**PROBLEM REQUIREMENTS:** If you see a picture in the data below, omit it and copy the rest exactly.

**DATA SUPPLIED:**
=== Begin Enclosure ===

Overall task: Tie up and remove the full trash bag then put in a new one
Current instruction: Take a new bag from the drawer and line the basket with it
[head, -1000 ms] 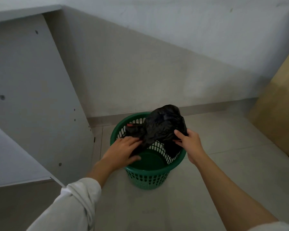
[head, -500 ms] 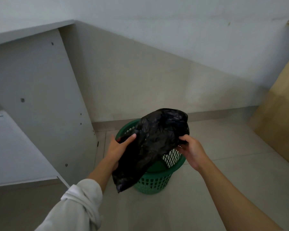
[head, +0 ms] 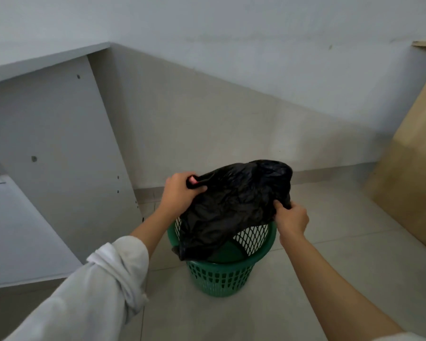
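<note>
— How are the hands seen?
— The left hand (head: 180,190) is closed on one edge of the black trash bag (head: 234,205); the opposite edge is pinched by the right hand (head: 292,217).
— Where is the bag held?
— It is stretched between both hands above the green basket (head: 221,279), its lower corner drooping onto the rim.
— And around that?
— The basket is set on a tiled floor (head: 305,291), near a white panel (head: 59,143).

Pale tiled floor (head: 330,279), green mesh bin (head: 221,279) on it
</note>
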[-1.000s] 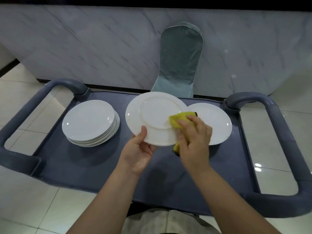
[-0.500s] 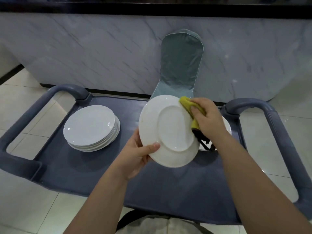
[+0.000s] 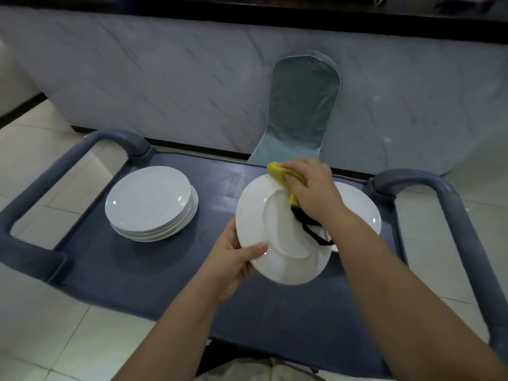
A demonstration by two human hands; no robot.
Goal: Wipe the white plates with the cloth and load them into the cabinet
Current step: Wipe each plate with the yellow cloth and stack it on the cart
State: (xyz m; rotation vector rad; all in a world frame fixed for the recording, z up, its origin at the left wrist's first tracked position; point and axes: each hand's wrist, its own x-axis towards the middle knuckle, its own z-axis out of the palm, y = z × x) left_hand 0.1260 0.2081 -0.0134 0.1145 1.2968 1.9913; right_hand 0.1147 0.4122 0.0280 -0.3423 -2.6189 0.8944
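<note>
Partly hidden beneath right hand (image 3: pixel 310 191) — cloth (image 3: pixel 275 171), plate (image 3: pixel 275 259).

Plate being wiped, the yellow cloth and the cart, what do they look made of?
The plate looks like glazed white ceramic: glossy, with a raised foot ring. The yellow cloth seems soft fabric, bunching under the right hand. The cart looks like matte grey-blue moulded plastic, judging by its rounded handles.

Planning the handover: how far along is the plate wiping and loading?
Done: perhaps the lone plate at the right of the cart; whether it was wiped cannot be told. In hand: the left hand grips the held plate, the right hand presses the yellow cloth on its far rim. Left: the stack and all loading; no cabinet is in view.
</note>
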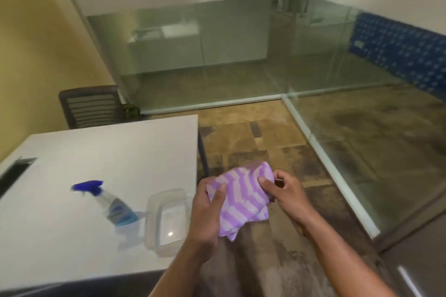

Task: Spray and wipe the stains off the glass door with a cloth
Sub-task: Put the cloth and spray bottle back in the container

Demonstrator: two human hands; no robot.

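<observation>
Both hands, left (210,210) and right (287,196), grip the purple-and-white striped cloth (243,198). Fold it flat. Then take the blue-triggered clear spray bottle (108,202).

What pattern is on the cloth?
Purple and white stripes on the cloth, seen in the head view.

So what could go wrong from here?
1. Both hands, the left hand and the right hand, are busy with the cloth, so one must let go before the spray bottle can be picked up.
2. The plastic tub sits beside the bottle near the table edge; a careless reach might knock it off.
</observation>
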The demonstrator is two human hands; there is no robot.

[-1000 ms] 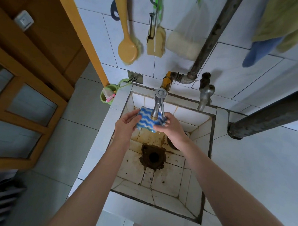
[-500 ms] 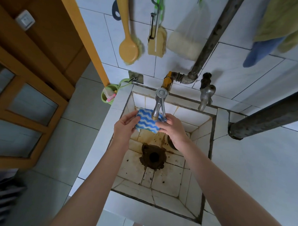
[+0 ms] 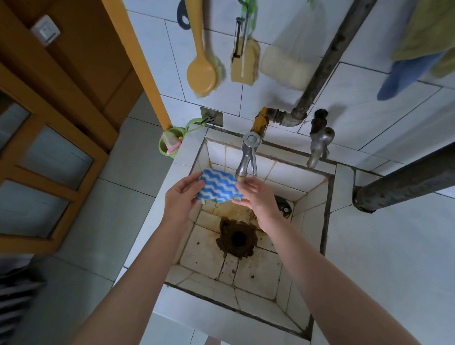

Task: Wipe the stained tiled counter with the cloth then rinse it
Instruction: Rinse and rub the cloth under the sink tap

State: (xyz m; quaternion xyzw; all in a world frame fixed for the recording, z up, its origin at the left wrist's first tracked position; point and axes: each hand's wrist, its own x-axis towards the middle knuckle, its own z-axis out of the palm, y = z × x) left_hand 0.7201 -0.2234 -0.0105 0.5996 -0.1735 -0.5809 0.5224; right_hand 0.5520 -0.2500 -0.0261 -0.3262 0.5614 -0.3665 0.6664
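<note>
A blue cloth with white zigzag stripes (image 3: 217,187) is held folded over the tiled sink basin (image 3: 316,202), just under and left of the metal tap (image 3: 247,160). My left hand (image 3: 182,194) grips its left edge. My right hand (image 3: 256,197) pinches its right edge beside the tap's spout. The white tiled counter (image 3: 389,257) spreads to the right of the sink. Whether water is running cannot be told.
A rusty drain hole (image 3: 238,239) sits in the stained basin floor. A second tap (image 3: 319,145) and pipes run along the back wall. Brushes (image 3: 202,74) and sponges hang above. A green cup (image 3: 170,142) hangs at the sink's left corner. A wooden cabinet (image 3: 40,138) stands left.
Both hands have shifted the cloth slightly left, so it now sits beside the spout rather than behind it; the view also tilted a little.
</note>
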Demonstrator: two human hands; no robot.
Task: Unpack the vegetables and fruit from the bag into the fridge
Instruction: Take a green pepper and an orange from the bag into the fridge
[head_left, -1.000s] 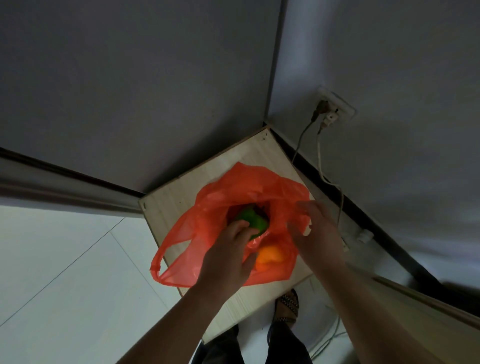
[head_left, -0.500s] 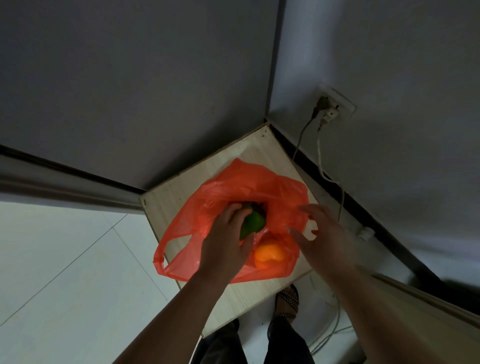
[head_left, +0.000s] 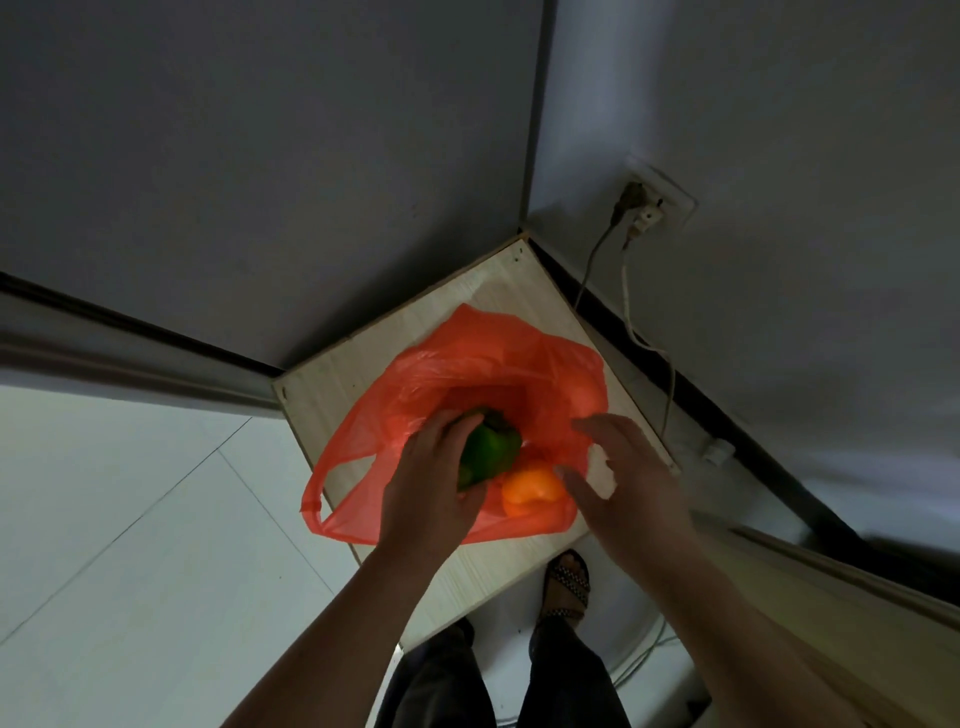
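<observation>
Head view: the left hand (head_left: 431, 493) has its fingers curled round a green pepper (head_left: 491, 452), which sits in the mouth of the red bag (head_left: 498, 374) on a wooden top (head_left: 519, 291). An orange fruit (head_left: 532, 491) lies in the bag just right of that hand's thumb, touching the pepper. The right hand (head_left: 628, 483) is at the bag's near right rim with fingers spread. I cannot tell whether it pinches the plastic. No fridge can be made out.

The likely trouble is the thin bag. If the right hand is not pinning the rim, the plastic may cling to the pepper and rise with it, tipping the orange fruit out toward the edge of the wooden top. The grip also looks to be on one side only, so the pepper could roll out of the palm.

Half a second ago the left fingers lay over the pepper's top. Now they wrap further round it, more green shows, and the right hand has closed in on the rim.
</observation>
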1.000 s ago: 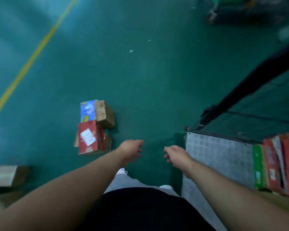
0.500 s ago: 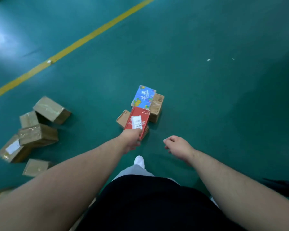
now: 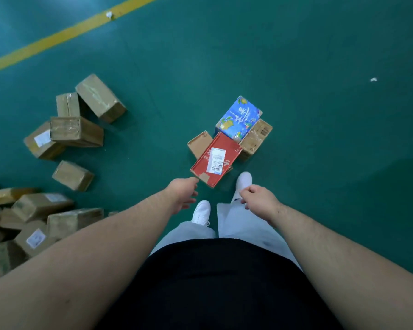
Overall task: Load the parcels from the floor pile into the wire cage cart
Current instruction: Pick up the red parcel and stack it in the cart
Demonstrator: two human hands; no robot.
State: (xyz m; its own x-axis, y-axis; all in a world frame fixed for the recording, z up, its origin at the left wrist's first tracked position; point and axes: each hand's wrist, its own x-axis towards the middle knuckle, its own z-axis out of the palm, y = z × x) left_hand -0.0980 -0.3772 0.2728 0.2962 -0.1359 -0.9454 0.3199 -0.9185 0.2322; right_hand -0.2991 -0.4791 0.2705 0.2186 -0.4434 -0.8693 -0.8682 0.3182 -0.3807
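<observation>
Green floor [image 3: 296, 55], scattered parcels [image 3: 76, 131], yellow line [image 3: 57, 35]

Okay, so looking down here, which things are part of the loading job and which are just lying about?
Part of the job:
red box with a white label
blue printed box
brown cardboard boxes heaped at left
left hand, near the red box's corner
right hand, empty

Just lying about:
yellow floor line
white scraps on the floor

Both bare forearms reach forward, converging toward 12 o'clock. The left hand [image 3: 182, 194] hangs with fingers loosely curled, empty. The right hand [image 3: 260, 200], at its 3 o'clock, is loosely closed, holding nothing.
</observation>
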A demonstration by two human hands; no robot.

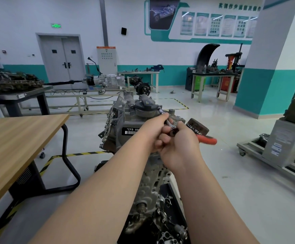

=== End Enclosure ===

**RESPONSE BELOW:**
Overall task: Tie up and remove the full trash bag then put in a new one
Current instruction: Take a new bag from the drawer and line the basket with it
[head, -1000 ms] 
[head, -500 ms] 
[head, +0 ms] 
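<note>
— How are the hands seen?
— The left hand (head: 180,190) is closed on one edge of the black trash bag (head: 234,205); the opposite edge is pinched by the right hand (head: 292,217).
— Where is the bag held?
— It is stretched between both hands above the green basket (head: 221,279), its lower corner drooping onto the rim.
— And around that?
— The basket is set on a tiled floor (head: 305,291), near a white panel (head: 59,143).

Pale tiled floor (head: 330,279), green mesh bin (head: 221,279) on it
</note>
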[-1.000s] 
[-0.500s] 
[+0.000s] 
A demonstration by two human hands; no robot.
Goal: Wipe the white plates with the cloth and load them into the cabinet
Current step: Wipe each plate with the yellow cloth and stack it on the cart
State: (xyz m; rotation vector rad; all in a world frame fixed for the recording, z up, its origin at the left wrist's first tracked position; point and axes: each hand's wrist, its own x-axis towards the middle knuckle, its own z-axis out of the palm, y = z × x) left_hand 0.1260 0.2081 -0.0134 0.1145 1.2968 1.9913; right_hand 0.1147 0.4122 0.0280 -0.3423 -2.6189 0.8944
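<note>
Partly hidden beneath right hand (image 3: pixel 310 191) — cloth (image 3: pixel 275 171), plate (image 3: pixel 275 259).

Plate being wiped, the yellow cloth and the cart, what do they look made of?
The plate looks like glazed white ceramic: glossy, with a raised foot ring. The yellow cloth seems soft fabric, bunching under the right hand. The cart looks like matte grey-blue moulded plastic, judging by its rounded handles.

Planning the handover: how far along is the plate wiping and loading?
Done: perhaps the lone plate at the right of the cart; whether it was wiped cannot be told. In hand: the left hand grips the held plate, the right hand presses the yellow cloth on its far rim. Left: the stack and all loading; no cabinet is in view.
</note>
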
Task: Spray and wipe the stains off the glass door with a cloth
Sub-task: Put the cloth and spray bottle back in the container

Demonstrator: two human hands; no robot.

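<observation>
Both hands, left (210,210) and right (287,196), grip the purple-and-white striped cloth (243,198). Fold it flat. Then take the blue-triggered clear spray bottle (108,202).

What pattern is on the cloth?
Purple and white stripes on the cloth, seen in the head view.

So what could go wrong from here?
1. Both hands, the left hand and the right hand, are busy with the cloth, so one must let go before the spray bottle can be picked up.
2. The plastic tub sits beside the bottle near the table edge; a careless reach might knock it off.
</observation>
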The demonstrator is two human hands; there is no robot.

[-1000 ms] 
[-500 ms] 
[+0 ms] 

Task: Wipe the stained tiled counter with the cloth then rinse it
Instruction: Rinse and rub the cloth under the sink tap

State: (xyz m; quaternion xyzw; all in a world frame fixed for the recording, z up, its origin at the left wrist's first tracked position; point and axes: each hand's wrist, its own x-axis towards the middle knuckle, its own z-axis out of the palm, y = z × x) left_hand 0.7201 -0.2234 -0.0105 0.5996 -0.1735 -0.5809 0.5224; right_hand 0.5520 -0.2500 -0.0261 -0.3262 0.5614 -0.3665 0.6664
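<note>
A blue cloth with white zigzag stripes (image 3: 217,187) is held folded over the tiled sink basin (image 3: 316,202), just under and left of the metal tap (image 3: 247,160). My left hand (image 3: 182,194) grips its left edge. My right hand (image 3: 256,197) pinches its right edge beside the tap's spout. The white tiled counter (image 3: 389,257) spreads to the right of the sink. Whether water is running cannot be told.
A rusty drain hole (image 3: 238,239) sits in the stained basin floor. A second tap (image 3: 319,145) and pipes run along the back wall. Brushes (image 3: 202,74) and sponges hang above. A green cup (image 3: 170,142) hangs at the sink's left corner. A wooden cabinet (image 3: 40,138) stands left.
Both hands have shifted the cloth slightly left, so it now sits beside the spout rather than behind it; the view also tilted a little.
</note>
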Demonstrator: two human hands; no robot.
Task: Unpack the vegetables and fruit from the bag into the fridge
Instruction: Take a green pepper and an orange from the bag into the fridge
[head_left, -1.000s] 
[head_left, -0.500s] 
[head_left, +0.000s] 
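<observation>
Head view: the left hand (head_left: 431, 493) has its fingers curled round a green pepper (head_left: 491, 452), which sits in the mouth of the red bag (head_left: 498, 374) on a wooden top (head_left: 519, 291). An orange fruit (head_left: 532, 491) lies in the bag just right of that hand's thumb, touching the pepper. The right hand (head_left: 628, 483) is at the bag's near right rim with fingers spread. I cannot tell whether it pinches the plastic. No fridge can be made out.

The likely trouble is the thin bag. If the right hand is not pinning the rim, the plastic may cling to the pepper and rise with it, tipping the orange fruit out toward the edge of the wooden top. The grip also looks to be on one side only, so the pepper could roll out of the palm.

Half a second ago the left fingers lay over the pepper's top. Now they wrap further round it, more green shows, and the right hand has closed in on the rim.
</observation>
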1.000 s ago: 
0.500 s ago: 
now: 
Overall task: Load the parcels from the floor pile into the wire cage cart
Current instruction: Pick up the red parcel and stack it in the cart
Demonstrator: two human hands; no robot.
State: (xyz m; its own x-axis, y-axis; all in a world frame fixed for the recording, z up, its origin at the left wrist's first tracked position; point and axes: each hand's wrist, its own x-axis towards the middle knuckle, its own z-axis out of the palm, y = z × x) left_hand -0.0980 -0.3772 0.2728 0.2962 -0.1359 -0.9454 0.3199 -0.9185 0.2322; right_hand -0.2991 -0.4791 0.2705 0.2186 -0.4434 -0.8693 -0.8682 0.3182 -0.3807
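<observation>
Green floor [image 3: 296, 55], scattered parcels [image 3: 76, 131], yellow line [image 3: 57, 35]

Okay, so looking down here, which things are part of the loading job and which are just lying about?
Part of the job:
red box with a white label
blue printed box
brown cardboard boxes heaped at left
left hand, near the red box's corner
right hand, empty

Just lying about:
yellow floor line
white scraps on the floor

Both bare forearms reach forward, converging toward 12 o'clock. The left hand [image 3: 182, 194] hangs with fingers loosely curled, empty. The right hand [image 3: 260, 200], at its 3 o'clock, is loosely closed, holding nothing.
</observation>
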A demonstration by two human hands; no robot.

Nothing remains to be done for this exercise.